### Task objective
With the pictures left out, copy the records below exactly from the first line down to the line holding "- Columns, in", and include that line.

Extracted records
[Start of section]

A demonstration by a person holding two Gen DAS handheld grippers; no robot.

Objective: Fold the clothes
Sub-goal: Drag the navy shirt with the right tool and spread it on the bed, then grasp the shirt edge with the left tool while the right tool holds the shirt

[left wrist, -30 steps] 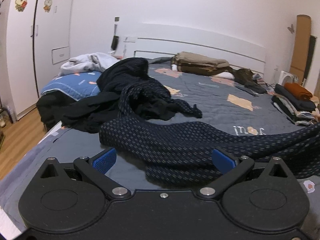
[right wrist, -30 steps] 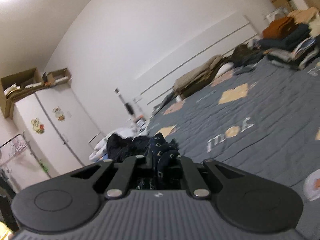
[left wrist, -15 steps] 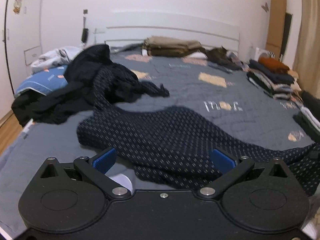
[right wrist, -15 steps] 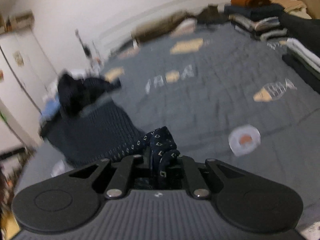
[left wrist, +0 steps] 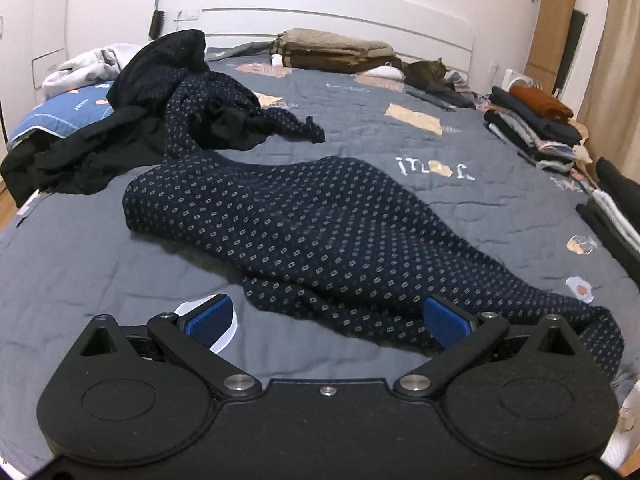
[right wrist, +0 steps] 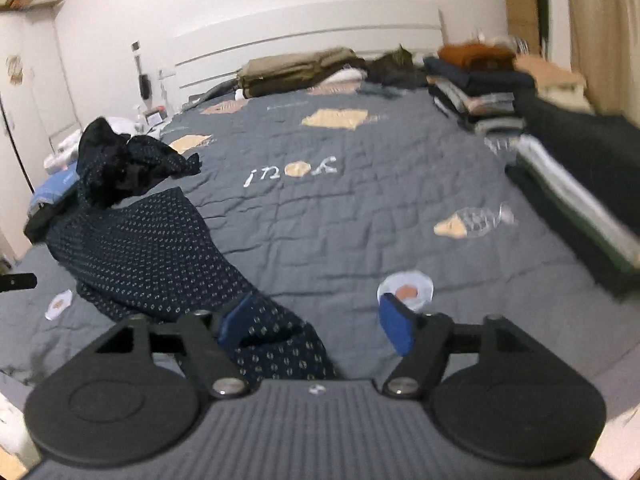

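Right gripper (right wrist: 316, 320), jaws opening, has the dotted garment's (left wrist: 304, 236) end loose between them; it stretches away leftward, crossing before the wide-open, empty left gripper (left wrist: 328, 320).

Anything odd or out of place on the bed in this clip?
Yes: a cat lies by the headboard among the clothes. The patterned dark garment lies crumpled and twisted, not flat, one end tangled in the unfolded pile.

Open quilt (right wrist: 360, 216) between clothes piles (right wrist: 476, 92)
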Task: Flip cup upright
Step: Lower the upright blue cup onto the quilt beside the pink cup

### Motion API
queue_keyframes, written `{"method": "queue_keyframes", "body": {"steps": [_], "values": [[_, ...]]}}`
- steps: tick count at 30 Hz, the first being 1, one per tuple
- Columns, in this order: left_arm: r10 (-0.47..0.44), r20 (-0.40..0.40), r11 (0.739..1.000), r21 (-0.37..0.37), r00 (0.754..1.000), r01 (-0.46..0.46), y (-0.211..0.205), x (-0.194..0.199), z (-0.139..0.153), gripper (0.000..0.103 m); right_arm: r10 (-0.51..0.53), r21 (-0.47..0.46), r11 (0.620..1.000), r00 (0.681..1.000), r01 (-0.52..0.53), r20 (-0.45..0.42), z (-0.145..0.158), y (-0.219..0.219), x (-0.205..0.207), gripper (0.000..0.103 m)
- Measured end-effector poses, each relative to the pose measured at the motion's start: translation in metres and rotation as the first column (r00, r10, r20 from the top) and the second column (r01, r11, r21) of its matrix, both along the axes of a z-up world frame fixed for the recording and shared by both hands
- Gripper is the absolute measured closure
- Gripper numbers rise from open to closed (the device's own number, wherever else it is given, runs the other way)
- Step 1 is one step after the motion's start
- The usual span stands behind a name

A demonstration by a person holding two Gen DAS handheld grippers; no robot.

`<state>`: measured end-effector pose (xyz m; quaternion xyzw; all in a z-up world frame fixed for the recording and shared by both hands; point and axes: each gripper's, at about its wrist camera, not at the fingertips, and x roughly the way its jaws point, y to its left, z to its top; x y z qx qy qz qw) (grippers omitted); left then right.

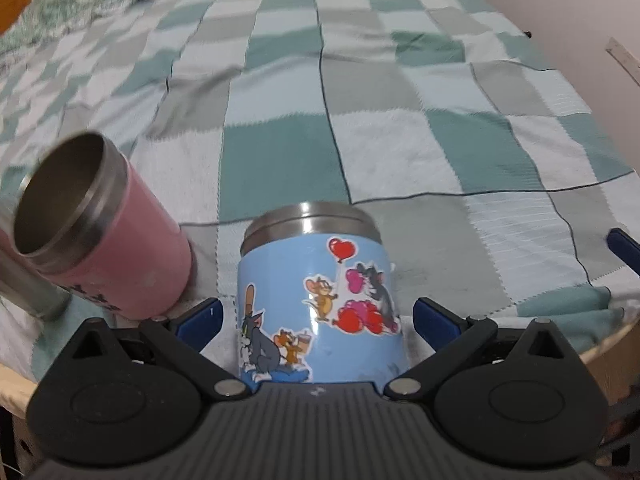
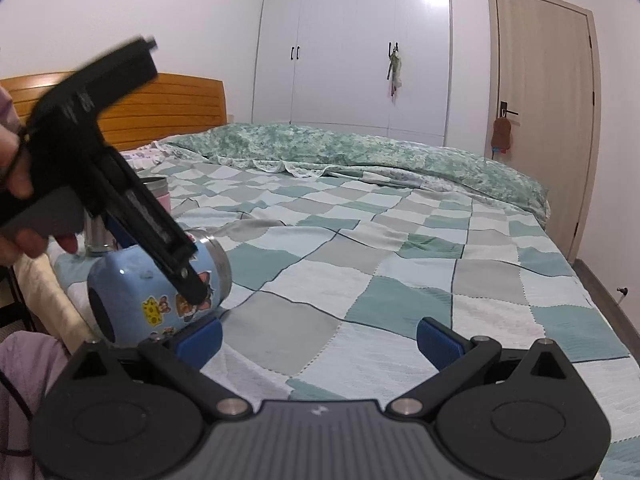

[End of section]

### Your response
A demonstration by a person holding two Gen DAS handheld grippers; no robot.

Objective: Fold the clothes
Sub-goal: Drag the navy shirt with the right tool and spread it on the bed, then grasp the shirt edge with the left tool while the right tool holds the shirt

[left wrist, -30 steps] 
[right wrist, -30 steps] 
[left wrist, -15 steps] 
[right wrist, -15 steps] 
[left wrist, +0 steps] 
[right wrist, +0 steps] 

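Right gripper (right wrist: 316, 320), jaws opening, has the dotted garment's (left wrist: 304, 236) end loose between them; it stretches away leftward, crossing before the wide-open, empty left gripper (left wrist: 328, 320).

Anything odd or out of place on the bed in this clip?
Yes: a cat lies by the headboard among the clothes. The patterned dark garment lies crumpled and twisted, not flat, one end tangled in the unfolded pile.

Open quilt (right wrist: 360, 216) between clothes piles (right wrist: 476, 92)
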Task: Flip cup upright
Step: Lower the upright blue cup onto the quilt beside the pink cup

### Motion API
queue_keyframes, written `{"method": "queue_keyframes", "body": {"steps": [_], "values": [[_, ...]]}}`
- steps: tick count at 30 Hz, the first being 1, one per tuple
- Columns, in this order: left_arm: r10 (-0.47..0.44), r20 (-0.40..0.40), r11 (0.739..1.000), r21 (-0.37..0.37), r00 (0.754..1.000), r01 (-0.46..0.46), y (-0.211..0.205), x (-0.194..0.199), z (-0.139..0.153), gripper (0.000..0.103 m); right_arm: r10 (-0.51..0.53), r21 (-0.47..0.46), r11 (0.620..1.000), r00 (0.681..1.000), r01 (-0.52..0.53), r20 (-0.45..0.42), z (-0.145..0.158), y (-0.219..0.219), x (-0.205..0.207), gripper (0.000..0.103 m)

The exercise is now finished.